= Circumsporozoite protein =

Protein secreted by the malaria parasite

Schematic representation of the CSP

Circumsporozoite protein (CSP) is a secreted protein of the sporozoite stage of the malaria parasite (Plasmodium sp.) and is the antigenic target of RTS,S and other malaria vaccines. The amino-acid sequence of CSP consists of an immunodominant central repeat region flanked by conserved motifs at the N- and C- termini that are implicated in protein processing as the parasite travels from the mosquito to the mammalian vector. The amino acid sequence of CSP was determined in 1984.

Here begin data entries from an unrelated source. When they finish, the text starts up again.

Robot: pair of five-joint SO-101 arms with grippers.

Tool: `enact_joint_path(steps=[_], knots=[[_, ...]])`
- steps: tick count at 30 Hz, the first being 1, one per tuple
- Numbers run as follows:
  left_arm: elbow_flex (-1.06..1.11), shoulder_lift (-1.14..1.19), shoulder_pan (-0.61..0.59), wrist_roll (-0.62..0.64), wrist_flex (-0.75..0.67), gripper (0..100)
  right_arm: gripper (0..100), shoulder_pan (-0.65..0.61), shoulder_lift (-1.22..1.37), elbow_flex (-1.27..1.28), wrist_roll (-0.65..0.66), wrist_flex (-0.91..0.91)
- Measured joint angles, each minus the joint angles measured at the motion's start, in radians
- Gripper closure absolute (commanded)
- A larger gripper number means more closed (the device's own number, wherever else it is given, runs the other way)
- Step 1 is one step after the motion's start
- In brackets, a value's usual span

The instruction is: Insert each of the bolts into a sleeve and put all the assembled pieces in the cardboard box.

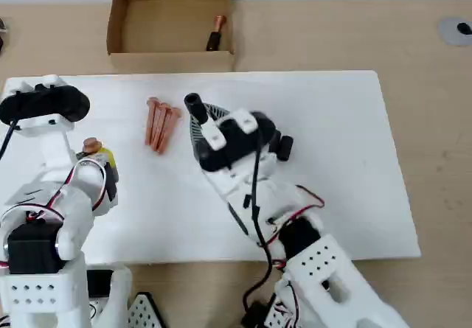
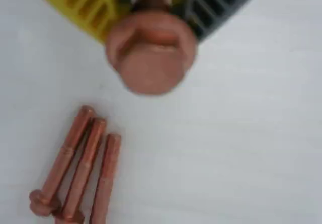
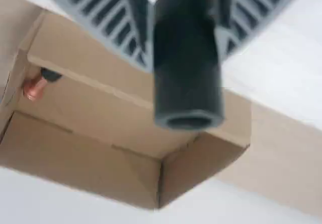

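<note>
My left gripper [image 1: 96,151] is shut on a copper bolt [image 2: 150,58], head outward, above the left side of the white board [image 1: 339,158]. Three loose copper bolts [image 1: 161,124] lie side by side on the board between the arms, also in the left wrist view as a bolt cluster [image 2: 80,171]. My right gripper [image 1: 198,110] is shut on a black sleeve [image 3: 187,58], whose open end points toward the cardboard box [image 1: 118,29]. One assembled piece [image 1: 216,33] lies inside the box at its right wall, visible in the right wrist view as a bolt-in-sleeve [image 3: 39,83].
The box [image 3: 126,148] stands on the wooden table beyond the board's far edge. A grey disc [image 1: 456,30] lies at the table's far right. The board's right half is bare.
</note>
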Motion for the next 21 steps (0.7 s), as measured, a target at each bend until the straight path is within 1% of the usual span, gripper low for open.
enact_joint_path(steps=[2, 5, 7, 12, 14, 17, 21], knots=[[0.000, 0.000, 0.000, 0.000, -0.009, 99, 98.8, 0.000, -0.031, 0.074, 0.008, -0.086], [0.000, 0.000, 0.000, 0.003, -0.018, 99, 98.8, 0.000, -0.091, 0.204, 0.055, -0.239], [0.000, 0.000, 0.000, 0.034, -0.044, 99, 98.8, 0.000, -0.130, 0.272, 0.071, -0.324], [0.020, 0.000, 0.000, 0.097, -0.157, 99, 98.8, 0.000, -0.210, 0.296, 0.080, -0.367], [0.034, 0.000, 0.000, 0.120, -0.221, 99, 98.8, 0.000, -0.224, 0.296, 0.081, -0.368], [0.075, 0.000, 0.000, 0.149, -0.356, 99, 98.8, 0.000, -0.227, 0.296, 0.081, -0.368], [0.187, 0.002, 0.000, 0.193, -0.603, 99, 98.8, 0.000, -0.230, 0.296, 0.081, -0.367]])
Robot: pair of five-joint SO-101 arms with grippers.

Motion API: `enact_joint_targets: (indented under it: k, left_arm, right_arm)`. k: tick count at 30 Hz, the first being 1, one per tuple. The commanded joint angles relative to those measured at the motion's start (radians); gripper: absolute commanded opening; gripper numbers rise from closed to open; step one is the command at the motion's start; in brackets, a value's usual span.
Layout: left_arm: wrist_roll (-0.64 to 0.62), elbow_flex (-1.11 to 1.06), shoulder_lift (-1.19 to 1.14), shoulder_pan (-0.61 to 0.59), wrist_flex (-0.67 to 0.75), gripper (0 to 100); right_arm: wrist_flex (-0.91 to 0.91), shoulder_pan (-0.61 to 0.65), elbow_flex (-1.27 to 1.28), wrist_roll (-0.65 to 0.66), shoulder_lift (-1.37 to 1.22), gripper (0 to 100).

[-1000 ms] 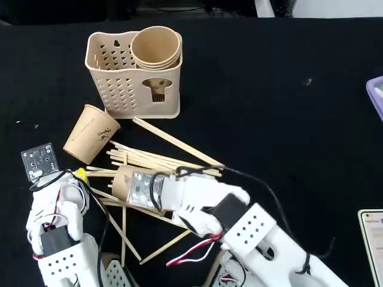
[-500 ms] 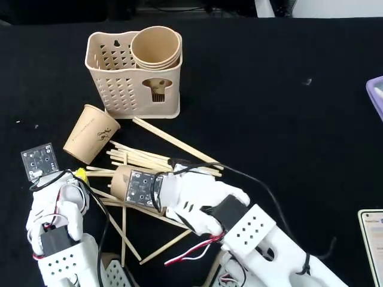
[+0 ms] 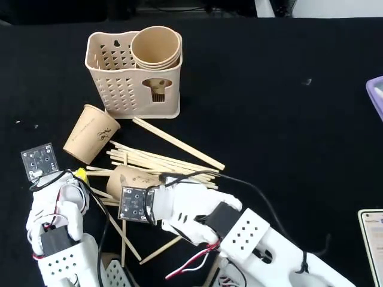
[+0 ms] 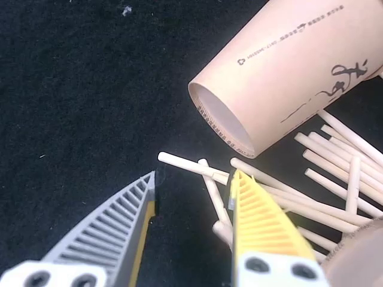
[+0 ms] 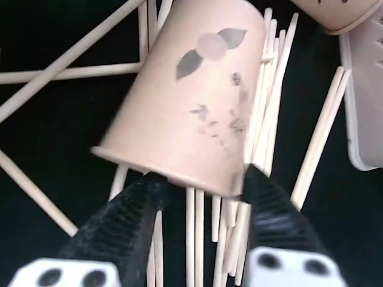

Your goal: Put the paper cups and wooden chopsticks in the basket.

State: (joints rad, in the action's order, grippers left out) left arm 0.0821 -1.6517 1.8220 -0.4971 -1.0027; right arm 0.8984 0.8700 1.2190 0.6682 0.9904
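Two loose: tan paper cup [image 3: 91,133] sideways near the beige perforated plastic basket [image 3: 119,89]; second tan paper cup [image 5: 191,101] lying on scattered wooden chopsticks [image 3: 161,158], near-left of the black desk [image 3: 287,149]. Right pincer [image 5: 204,179] apart at its rim. Left pincer [image 4: 192,176] apart over chopstick ends.

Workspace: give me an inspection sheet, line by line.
Surface: black table.
Job's things: basket holds stacked cups; one cup lies beside it, a second cup on scattered chopsticks.
Clutter: purple thing and card at the right edge.
Grippers: left gripper open over chopstick ends; right gripper open at the second cup's rim.
Cables: black cable crosses the chopsticks; red and white wires nearby.
Surroundings: dark background behind the table.
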Motion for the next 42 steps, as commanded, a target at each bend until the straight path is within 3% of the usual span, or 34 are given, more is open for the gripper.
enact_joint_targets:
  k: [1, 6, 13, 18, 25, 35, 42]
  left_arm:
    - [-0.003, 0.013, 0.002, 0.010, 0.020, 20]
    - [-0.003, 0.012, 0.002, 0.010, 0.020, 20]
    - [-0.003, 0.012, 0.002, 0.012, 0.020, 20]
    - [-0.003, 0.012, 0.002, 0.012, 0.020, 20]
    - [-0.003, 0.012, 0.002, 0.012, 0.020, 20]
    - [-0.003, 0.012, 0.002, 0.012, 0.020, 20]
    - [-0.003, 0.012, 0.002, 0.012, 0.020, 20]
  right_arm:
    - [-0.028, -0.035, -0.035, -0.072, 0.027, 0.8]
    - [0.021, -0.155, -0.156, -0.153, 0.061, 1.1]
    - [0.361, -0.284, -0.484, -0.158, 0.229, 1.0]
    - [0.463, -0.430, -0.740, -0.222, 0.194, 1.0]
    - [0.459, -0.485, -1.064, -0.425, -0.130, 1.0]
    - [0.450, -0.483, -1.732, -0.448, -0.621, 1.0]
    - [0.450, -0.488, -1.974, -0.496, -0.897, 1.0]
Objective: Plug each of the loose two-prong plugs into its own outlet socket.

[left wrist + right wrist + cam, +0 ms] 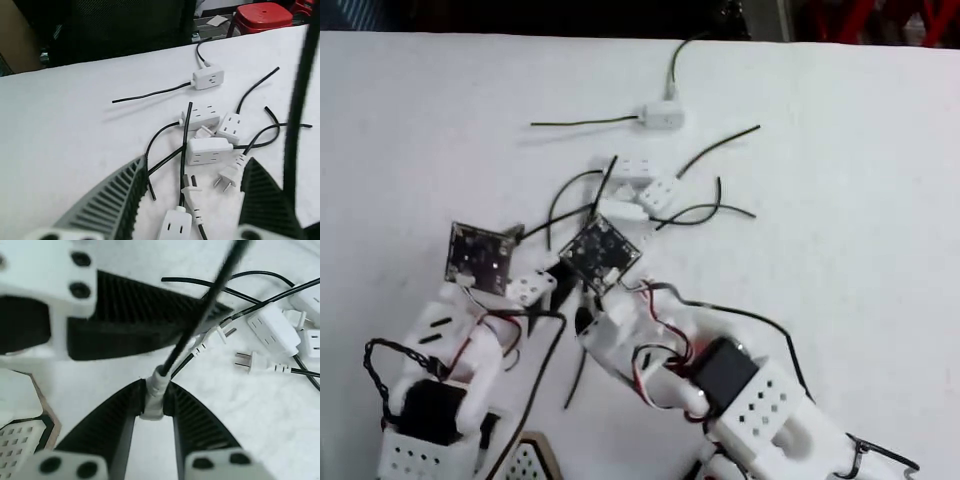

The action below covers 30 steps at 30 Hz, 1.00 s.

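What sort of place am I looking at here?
Likely a robotics lab or workshop: two small robot arms share a white table strewn with outlet sockets and loose cords, with a red stool behind.

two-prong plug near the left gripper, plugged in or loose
Loose: the two-prong plug lies on the table with both prongs bare, beside the outlet block, not in it.
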Motion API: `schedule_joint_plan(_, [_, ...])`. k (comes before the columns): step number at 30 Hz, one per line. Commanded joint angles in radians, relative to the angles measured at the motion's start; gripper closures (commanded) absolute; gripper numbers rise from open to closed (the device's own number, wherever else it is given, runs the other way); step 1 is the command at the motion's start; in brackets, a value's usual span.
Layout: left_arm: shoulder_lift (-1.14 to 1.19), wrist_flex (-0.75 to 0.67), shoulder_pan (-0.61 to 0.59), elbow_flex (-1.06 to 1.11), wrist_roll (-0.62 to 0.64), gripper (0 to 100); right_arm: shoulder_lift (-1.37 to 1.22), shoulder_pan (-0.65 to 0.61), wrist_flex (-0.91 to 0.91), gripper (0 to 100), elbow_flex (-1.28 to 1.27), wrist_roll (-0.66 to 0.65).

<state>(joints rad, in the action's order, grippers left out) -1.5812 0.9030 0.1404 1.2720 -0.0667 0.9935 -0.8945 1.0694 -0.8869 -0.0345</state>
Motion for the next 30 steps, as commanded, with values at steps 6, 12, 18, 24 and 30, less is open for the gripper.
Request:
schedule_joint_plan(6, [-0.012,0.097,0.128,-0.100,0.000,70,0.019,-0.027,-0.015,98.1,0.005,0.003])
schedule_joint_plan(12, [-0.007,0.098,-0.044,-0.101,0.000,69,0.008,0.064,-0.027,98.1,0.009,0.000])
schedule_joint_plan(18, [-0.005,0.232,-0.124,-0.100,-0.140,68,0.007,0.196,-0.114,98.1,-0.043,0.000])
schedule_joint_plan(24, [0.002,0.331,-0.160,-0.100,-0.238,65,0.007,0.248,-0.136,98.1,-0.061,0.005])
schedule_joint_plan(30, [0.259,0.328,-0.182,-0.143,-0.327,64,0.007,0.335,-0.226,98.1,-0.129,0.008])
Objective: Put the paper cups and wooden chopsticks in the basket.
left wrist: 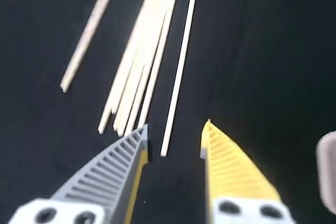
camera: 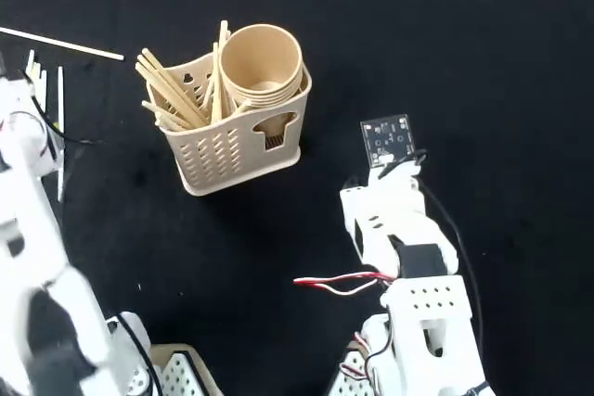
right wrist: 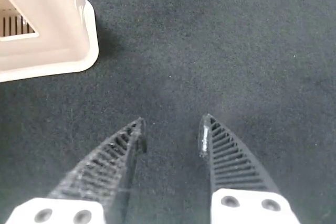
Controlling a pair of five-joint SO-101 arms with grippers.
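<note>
1. The left gripper (left wrist: 175, 125) is hovering low over the worktop (camera: 483, 62) with its fingers (left wrist: 220, 156) standing apart and holding nothing.
2. Taking the way those fingers are pointing as 12 o'clock, one chopstick (left wrist: 181, 66) is lying with its near end just inside the gap between the tips. Its long axis is running away toward 12, leaning slightly to 1. It is lying along the fingers rather than across them, so I judge the wrist is needing a turn, or the pinch is needing to fall on the near end.
3. A bundle (left wrist: 139, 66) of chopsticks is lying just beside it toward 11, close to parallel and touching one another. Its near ends are sitting just off the grey fingertip, so a closing pinch could be catching one of them too.
4. A stray stick (left wrist: 89, 30) is lying farther off toward 10, apart from the bundle.
5. In the high view these loose sticks (camera: 60, 108) are lying at 9 o'clock from the basket (camera: 223, 150), well apart from it and next to the left arm, which is the nearer one.
6. The basket is already holding the cups (camera: 263, 62) and a sheaf of chopsticks (camera: 172, 95).
7. The right gripper (right wrist: 172, 124) is hanging at 4 o'clock from the basket, fingers parted and empty, near its corner.
</note>
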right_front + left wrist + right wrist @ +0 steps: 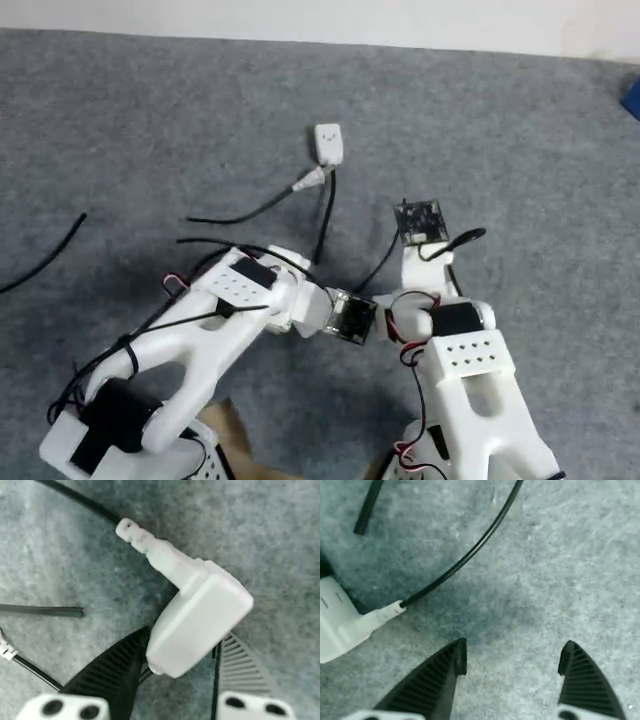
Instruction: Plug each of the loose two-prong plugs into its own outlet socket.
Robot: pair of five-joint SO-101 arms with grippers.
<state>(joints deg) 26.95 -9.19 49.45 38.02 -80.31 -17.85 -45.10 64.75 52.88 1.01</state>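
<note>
A white two-prong plug body point(200, 622) with a ribbed neck and black cable sits between my left gripper's point(182, 639) black fingers point(115, 672), which are shut on its sides just above the grey carpet. My right gripper point(514, 645) stands open over bare carpet. Off to one side of it lies another white plug piece point(335, 625), its black cable point(470, 555) curving away. In the high view a white socket block point(328, 143) lies at the far middle, with a white plug point(308, 182) on a black cable just in front of it. Both wrists meet at the centre.
Grey carpet point(520, 130) covers the whole floor. A loose black cable point(40, 260) runs off the left edge, and more black cables point(240, 215) cross in front of the socket block. A cut cable end point(367, 507) lies near the right gripper. Open carpet lies far right.
</note>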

The structure and function of CSP is highly conserved across the various strains of malaria that infect humans, non-human primates and rodents. It can first be detected in large quantities as sporozoites are forming within oocysts residing in the midgut walls of infected mosquitoes. Upon egression from mature oocysts, sporozoites begin migrating to the salivary glands, and CSP is known to be an important mediator of this process. Additionally, CSP is involved in hepatocyte binding in the mammalian host. Here, the N-terminus and central repeat region initially facilitate parasite binding. On the hepatocyte surface proteolytic cleavage at region 1 of the N-terminus exposes the adhesive domain of the C-terminus, thereby priming the parasites for invasion of the liver.

CSP is an approximately 58 kD protein, anchored to the parasite's cell surface via a GPI-anchor.